Digium
- Company type: Subsidiary
- Industry: Telecommunications
- Founded: 1999
- Founder: Mark Spencer
- Headquarters: 445 Jan Davis Dr NW, Huntsville, Alabama, United States
- Area served: 170 countries
- Key people: Mark Spencer Founder
- Products: Switchvox Business Phone Systems (Cloud-Based and On-Premises) Switchvox Mobile Cloud Services Asterisk Open Source Software Asterisk Commercial Licensing Asterisk Support WebRTC IP Phones VoIP Gateways Telephony Interface Cards Asterisk Add-On Products
- Parent: Sangoma Technologies Corporation

= Digium =

Technology company based in Huntsville, Alabama

Digium, Inc. is a communications technology company based in Huntsville, Alabama, and since 2018, a subsidiary of Sangoma Technologies Corporation. The company makes VoIP business phone systems, IP phones, and hardware products. It was founded in 1999 by Mark Spencer.
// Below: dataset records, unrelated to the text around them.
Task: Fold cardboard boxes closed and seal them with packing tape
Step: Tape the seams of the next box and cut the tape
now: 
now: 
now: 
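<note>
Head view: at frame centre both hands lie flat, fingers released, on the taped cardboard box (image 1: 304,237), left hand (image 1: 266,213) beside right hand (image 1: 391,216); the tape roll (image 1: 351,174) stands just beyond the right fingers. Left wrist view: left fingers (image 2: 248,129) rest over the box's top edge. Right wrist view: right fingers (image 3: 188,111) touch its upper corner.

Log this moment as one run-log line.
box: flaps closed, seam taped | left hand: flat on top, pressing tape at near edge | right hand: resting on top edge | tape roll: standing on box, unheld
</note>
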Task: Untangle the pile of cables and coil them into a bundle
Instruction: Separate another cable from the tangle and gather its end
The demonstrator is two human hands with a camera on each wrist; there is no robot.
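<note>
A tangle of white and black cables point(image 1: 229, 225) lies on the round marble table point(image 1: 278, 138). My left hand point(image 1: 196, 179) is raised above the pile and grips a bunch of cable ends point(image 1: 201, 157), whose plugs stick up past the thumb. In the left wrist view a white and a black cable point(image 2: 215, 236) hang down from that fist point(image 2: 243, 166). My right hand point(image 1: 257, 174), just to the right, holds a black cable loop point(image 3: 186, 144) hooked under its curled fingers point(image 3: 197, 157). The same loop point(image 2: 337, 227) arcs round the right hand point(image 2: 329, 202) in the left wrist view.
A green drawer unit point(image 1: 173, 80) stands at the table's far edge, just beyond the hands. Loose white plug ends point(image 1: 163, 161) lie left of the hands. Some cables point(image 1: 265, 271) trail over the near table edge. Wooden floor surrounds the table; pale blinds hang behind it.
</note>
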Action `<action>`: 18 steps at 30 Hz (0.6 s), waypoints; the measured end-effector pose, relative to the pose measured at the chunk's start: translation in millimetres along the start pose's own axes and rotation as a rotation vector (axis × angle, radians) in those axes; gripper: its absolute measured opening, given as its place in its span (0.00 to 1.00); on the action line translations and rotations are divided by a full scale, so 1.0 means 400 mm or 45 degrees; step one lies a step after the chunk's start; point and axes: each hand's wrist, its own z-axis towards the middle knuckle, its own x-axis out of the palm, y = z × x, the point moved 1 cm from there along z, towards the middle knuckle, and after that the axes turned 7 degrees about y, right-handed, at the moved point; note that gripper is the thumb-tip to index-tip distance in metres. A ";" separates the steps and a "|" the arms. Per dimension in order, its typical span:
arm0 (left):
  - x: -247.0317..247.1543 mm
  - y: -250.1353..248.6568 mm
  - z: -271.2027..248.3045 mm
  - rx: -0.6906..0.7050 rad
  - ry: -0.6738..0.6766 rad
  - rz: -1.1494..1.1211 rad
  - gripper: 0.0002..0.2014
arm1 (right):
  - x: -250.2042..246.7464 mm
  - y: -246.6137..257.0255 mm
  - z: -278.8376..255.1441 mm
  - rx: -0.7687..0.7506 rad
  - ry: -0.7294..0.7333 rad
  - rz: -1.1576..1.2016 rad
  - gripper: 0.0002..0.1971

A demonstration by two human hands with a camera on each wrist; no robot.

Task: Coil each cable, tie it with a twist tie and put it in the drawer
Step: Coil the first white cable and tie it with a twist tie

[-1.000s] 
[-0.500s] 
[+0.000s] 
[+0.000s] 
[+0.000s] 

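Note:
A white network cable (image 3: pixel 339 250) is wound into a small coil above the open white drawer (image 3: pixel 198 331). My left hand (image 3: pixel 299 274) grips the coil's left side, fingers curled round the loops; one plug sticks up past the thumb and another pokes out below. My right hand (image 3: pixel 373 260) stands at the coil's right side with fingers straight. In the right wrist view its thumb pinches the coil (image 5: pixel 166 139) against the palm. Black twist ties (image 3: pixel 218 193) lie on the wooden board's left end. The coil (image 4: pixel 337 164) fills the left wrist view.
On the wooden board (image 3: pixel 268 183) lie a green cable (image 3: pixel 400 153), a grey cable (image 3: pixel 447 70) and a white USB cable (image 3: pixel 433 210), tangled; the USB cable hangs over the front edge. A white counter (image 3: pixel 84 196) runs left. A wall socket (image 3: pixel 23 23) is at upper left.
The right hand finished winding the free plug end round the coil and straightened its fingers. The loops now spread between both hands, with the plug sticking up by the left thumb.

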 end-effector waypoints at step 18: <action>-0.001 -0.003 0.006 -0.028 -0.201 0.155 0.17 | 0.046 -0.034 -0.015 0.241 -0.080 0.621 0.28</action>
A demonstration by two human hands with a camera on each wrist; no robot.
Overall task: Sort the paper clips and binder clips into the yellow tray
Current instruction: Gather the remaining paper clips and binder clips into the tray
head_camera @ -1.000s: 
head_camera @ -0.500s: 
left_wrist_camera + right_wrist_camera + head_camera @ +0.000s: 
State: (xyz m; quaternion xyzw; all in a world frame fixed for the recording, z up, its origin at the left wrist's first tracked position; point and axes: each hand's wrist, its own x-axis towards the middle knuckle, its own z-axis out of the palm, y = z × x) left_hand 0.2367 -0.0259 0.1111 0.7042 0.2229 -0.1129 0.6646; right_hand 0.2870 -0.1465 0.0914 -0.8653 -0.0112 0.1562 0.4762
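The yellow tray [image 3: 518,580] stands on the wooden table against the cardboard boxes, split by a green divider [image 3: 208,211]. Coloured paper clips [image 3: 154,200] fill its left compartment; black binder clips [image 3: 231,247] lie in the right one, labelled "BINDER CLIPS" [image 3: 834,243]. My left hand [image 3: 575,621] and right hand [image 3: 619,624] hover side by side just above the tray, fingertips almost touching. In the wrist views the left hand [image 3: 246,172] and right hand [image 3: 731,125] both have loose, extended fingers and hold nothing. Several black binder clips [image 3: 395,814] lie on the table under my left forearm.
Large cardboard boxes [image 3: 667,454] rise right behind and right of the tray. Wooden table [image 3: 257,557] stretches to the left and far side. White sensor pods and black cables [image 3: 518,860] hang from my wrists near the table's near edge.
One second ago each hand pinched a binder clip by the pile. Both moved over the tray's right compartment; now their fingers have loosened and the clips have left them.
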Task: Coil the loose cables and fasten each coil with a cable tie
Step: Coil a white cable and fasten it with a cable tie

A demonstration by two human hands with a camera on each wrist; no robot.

Digium offers both business-to-consumer and business-to-business communications products.

==History==
In 1999, while a computer engineering student at Auburn University, Mark Spencer founded Linux Support Services (LSS). His motivation for starting the company was the high cost of existing business phone systems. Spencer named it Asterisk after the programming wildcard symbol and the ”star” phone key. It enabled phone calls over the Internet, providing an alternative to hardware-dependent PBX systems at a reduced cost.

Asterisk-based business phone systems were the first of a new generation of VoIP-based communications products to compete with companies such as Cisco and Avaya. Reflecting the company's shift away from Linux support to developing Asterisk and new communications solutions, Linux Support Services was renamed Digium in 2001.

Digium provides a business phone system powered by Asterisk, either as an on-premises solution or a cloud-based PBX solution. The service can be extended to employee mobile devices.

It is estimated that Asterisk is currently being used by developers in 170 countries and is running on approximately 1 million servers.

== Acquisition ==
Sangoma Technologies Corporation announced on August 23, 2018, that they entered into a definitive agreement, closing on August 31, 2018, expecting to pay US$28 million on a debt-free and cash-free basis, subject to customary working capital adjustments, to acquire Digium. The purchase price consists of $24.3 million in cash and 3,943,025 Sangoma common shares (representing $3.7 million based on a ten-day volume-weighted average price of $1.2214 per common share). Digium generated approximately $30 million in revenue in its fiscal year ended December 31, 2017, with consolidated assets (net of cash) of approximately $11 million, no debt, and a net loss of approximately $4 million. The transaction closed and was finalized on September 5, 2018.